==== GIVEN INFORMATION

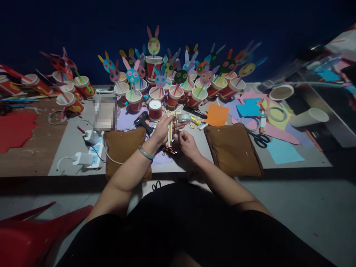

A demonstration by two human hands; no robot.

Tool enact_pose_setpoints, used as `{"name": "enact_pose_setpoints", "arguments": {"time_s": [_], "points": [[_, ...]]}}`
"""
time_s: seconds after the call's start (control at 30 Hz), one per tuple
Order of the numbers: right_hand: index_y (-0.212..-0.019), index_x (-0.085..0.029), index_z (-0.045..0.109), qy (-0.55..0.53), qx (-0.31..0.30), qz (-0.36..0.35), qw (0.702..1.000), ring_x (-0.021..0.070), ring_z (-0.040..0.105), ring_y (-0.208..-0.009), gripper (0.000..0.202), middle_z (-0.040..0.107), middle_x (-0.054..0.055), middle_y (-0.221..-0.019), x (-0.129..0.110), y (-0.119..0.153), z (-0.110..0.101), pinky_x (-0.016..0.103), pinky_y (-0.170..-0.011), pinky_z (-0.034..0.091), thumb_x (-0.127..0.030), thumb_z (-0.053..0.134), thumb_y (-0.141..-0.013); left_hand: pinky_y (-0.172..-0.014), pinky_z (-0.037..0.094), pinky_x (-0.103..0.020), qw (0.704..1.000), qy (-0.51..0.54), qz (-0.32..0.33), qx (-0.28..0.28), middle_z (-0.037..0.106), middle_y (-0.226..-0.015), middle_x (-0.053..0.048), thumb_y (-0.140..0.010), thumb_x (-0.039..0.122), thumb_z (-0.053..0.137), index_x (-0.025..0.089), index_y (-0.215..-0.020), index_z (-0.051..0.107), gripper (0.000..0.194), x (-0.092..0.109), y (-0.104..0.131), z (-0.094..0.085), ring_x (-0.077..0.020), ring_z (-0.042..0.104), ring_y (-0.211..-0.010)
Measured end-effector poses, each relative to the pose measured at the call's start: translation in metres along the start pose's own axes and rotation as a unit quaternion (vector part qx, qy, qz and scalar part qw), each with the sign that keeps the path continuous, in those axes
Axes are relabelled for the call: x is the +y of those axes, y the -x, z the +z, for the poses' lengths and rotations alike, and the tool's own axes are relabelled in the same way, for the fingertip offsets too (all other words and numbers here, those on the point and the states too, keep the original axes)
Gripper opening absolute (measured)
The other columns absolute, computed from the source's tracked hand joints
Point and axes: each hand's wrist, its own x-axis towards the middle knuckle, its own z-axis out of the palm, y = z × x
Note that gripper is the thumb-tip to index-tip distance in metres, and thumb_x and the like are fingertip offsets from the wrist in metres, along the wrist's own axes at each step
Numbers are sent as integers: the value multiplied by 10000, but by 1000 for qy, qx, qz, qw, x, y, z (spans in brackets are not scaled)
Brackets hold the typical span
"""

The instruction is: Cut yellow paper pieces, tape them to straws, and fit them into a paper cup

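Over the middle of the table, my left hand [161, 130] is closed around a narrow yellow-and-white strip [170, 135], which looks like paper and stands lengthwise in the fingers. Close beside it, my right hand [189, 145] grips a pair of scissors [178, 138] by the dark handles, blades pointing away from me. The blades are next to the strip; whether they touch it I cannot tell. Just beyond my fingers lies a roll of clear tape [184, 118]. An upturned red paper cup [155, 110] and a black glue gun [142, 120] are near my left hand.
Several red cups with paper rabbit heads [132, 75] crowd the back. Brown cushions [233, 150] lie at the front edge. A power strip [96, 152] with chargers sits left, coloured paper and black scissors [260, 139] right. A red chair [36, 237] stands below left.
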Motion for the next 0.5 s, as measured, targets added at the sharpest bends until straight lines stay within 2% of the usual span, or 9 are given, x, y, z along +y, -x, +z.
{"name": "enact_pose_setpoints", "arguments": {"time_s": [0.1, 0.23, 0.37, 0.5], "points": [[-660, -216, 439, -2, 9, -13, 1000, 69, 405, -494, 549, 473, -75, -556, 1, -1, 0, 229, -485, 346, -587, 843, -646, -1033, 574, -436, 1000, -3, 6, -9, 714, -905, -14, -875, 117, 601, 182, -853, 497, 124, 1, 0, 0, -217, 758, -1054], [-644, -214, 454, -7, 15, -17, 1000, 67, 393, -502, 571, 477, -70, -566, 3, -3, 0, 229, -481, 361, -613, 861, -603, -1020, 579, -413, 1000, -10, -1, -10, 737, -987, -32, -890, 122, 587, 183, -880, 495, 111, 2, 2, 1, -210, 758, -1058], [-668, -221, 451, -21, 1, 1, 1000, 75, 401, -492, 571, 480, -74, -561, 0, -1, 1, 237, -475, 368, -631, 845, -614, -1015, 581, -412, 1000, -4, -11, -14, 753, -1116, -66, -920, 120, 544, 184, -899, 501, 81, 4, 5, 3, -207, 752, -1079], [-695, -223, 459, 25, -36, -34, 998, 89, 398, -532, 533, 484, -63, -583, -4, 8, -7, 252, -521, 355, -614, 820, -664, -1000, 588, -403, 1000, 3, -13, -3, 747, -1188, -72, -932, 133, 537, 186, -874, 497, 88, 7, 7, 4, -211, 741, -1110]]}}
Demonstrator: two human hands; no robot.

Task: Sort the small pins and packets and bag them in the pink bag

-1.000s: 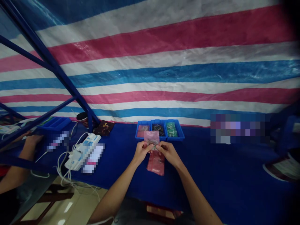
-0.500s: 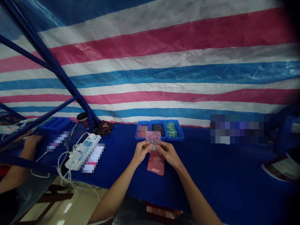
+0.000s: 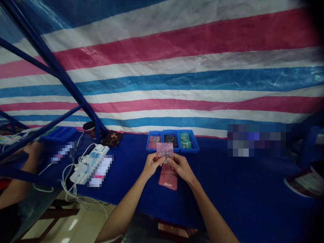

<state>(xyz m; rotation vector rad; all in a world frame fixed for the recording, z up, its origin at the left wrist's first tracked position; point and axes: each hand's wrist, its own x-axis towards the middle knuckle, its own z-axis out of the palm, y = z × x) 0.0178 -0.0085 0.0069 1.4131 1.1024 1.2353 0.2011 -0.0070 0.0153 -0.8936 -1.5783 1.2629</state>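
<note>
A clear pink plastic bag [image 3: 165, 148] is pinched between my left hand [image 3: 152, 165] and my right hand [image 3: 181, 166], with both thumbs close together on its lower part. Small contents inside the bag are too blurred to name. Under my hands, more pink bags [image 3: 168, 179] lie on the blue table. Just beyond them stand three blue bins side by side: the left bin [image 3: 149, 149] holds pink bags, the middle one dark screws [image 3: 171, 139], the right one green bags or pieces [image 3: 185, 140].
White power strips [image 3: 89, 163] with tangled cables lie at left, near a brown packet [image 3: 112, 138] and dark cup [image 3: 89, 127]. Another person's hand [image 3: 34, 150] is at far left, behind a blue frame [image 3: 68, 84]. A round container [image 3: 306, 180] stands at right.
The held pink bag has tilted slightly, and my thumbs have shifted a little on it. The other person's hand at far left has moved slightly.
</note>
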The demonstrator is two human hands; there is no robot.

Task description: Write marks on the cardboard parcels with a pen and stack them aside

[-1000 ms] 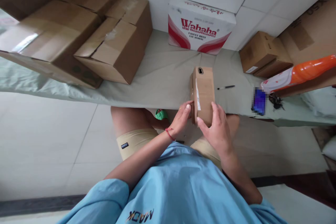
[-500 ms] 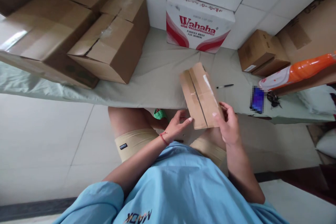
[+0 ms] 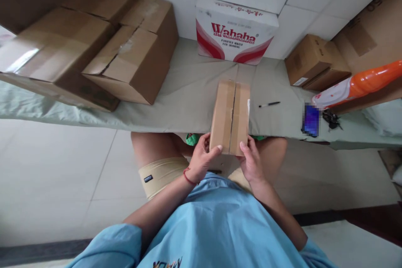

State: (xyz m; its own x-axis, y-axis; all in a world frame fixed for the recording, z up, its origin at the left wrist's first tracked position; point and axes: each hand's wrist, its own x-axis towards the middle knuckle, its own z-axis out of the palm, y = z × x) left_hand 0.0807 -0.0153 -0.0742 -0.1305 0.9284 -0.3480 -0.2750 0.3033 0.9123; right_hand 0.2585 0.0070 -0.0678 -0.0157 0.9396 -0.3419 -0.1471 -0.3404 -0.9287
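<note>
A small brown cardboard box (image 3: 224, 117) lies between my hands at the front edge of the cloth-covered table (image 3: 185, 92). Clear tape runs along the dark seam of its upper face, and a bit of white label shows on its right side. My left hand (image 3: 202, 157) grips the near left corner, thumb on top and fingers at the side. At the near right corner my right hand (image 3: 251, 159) holds the box the same way. Parts of the fingers of both hands are hidden by the box. A pen (image 3: 269, 104) lies to the right of the box.
Large brown cartons (image 3: 122, 54) stand on the left. A white and red Wahaha box (image 3: 235, 33) leans near the tiled wall. To the right are a small carton (image 3: 309, 60), a blurred-out phone (image 3: 310, 119), keys (image 3: 332, 119) and an orange-and-white object (image 3: 361, 83).
The small box has turned from a slant to nearly straight ahead of me. My left hand has closed on its left corner, and my right hand has moved left with it.
</note>
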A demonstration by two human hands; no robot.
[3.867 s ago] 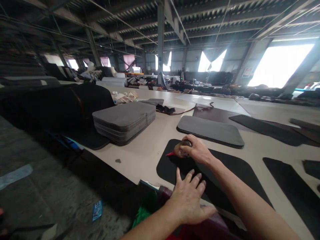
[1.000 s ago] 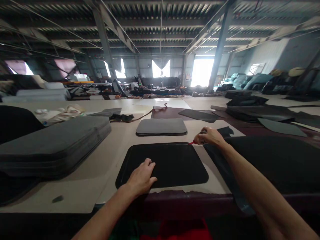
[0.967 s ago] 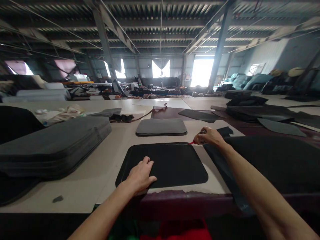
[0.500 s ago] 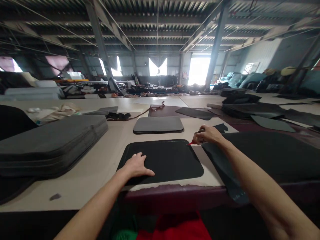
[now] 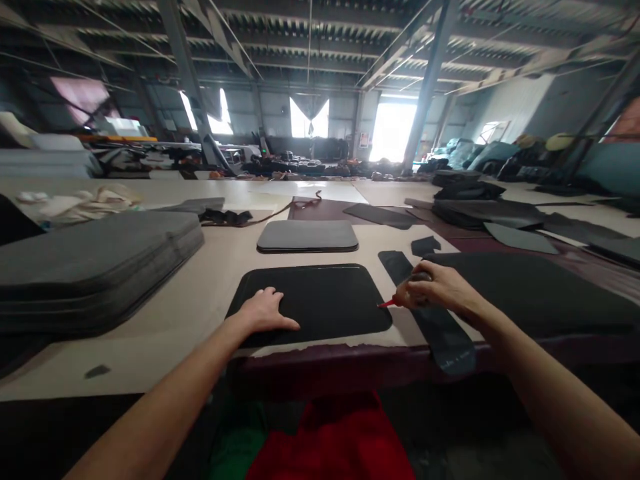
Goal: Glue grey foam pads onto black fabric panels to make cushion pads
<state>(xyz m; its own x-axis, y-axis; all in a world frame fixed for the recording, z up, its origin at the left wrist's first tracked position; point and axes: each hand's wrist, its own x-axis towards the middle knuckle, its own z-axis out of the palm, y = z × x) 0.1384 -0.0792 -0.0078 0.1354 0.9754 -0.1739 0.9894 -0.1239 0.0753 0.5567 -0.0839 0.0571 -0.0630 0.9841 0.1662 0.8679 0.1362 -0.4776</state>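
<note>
A black panel [image 5: 325,300] with rounded corners lies flat in front of me, with a thin pale line along its far edge. My left hand [image 5: 264,311] rests on its left part, fingers spread and thumb pointing right. In my right hand [image 5: 437,283] is a squeeze bottle [image 5: 388,303] with a pointed red nozzle; its body is mostly hidden by my fingers. The nozzle tip is at the panel's right edge. Just beyond the panel sits a short stack of grey panels [image 5: 307,235]. A dark strip [image 5: 440,330] lies under my right wrist.
A thick stack of grey sheets [image 5: 100,267] stands at the left. Black material [image 5: 540,293] covers the table on the right, with dark offcuts [image 5: 377,215] farther back. Tan paper [image 5: 190,313] lies under the panel. A small scrap [image 5: 97,371] is near the front edge.
My right hand has drawn the red nozzle from the panel's far right corner towards me along its right edge. My left hand stays on the panel. The view has shifted slightly.
</note>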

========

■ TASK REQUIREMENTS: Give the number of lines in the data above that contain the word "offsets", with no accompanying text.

■ RESPONSE: 2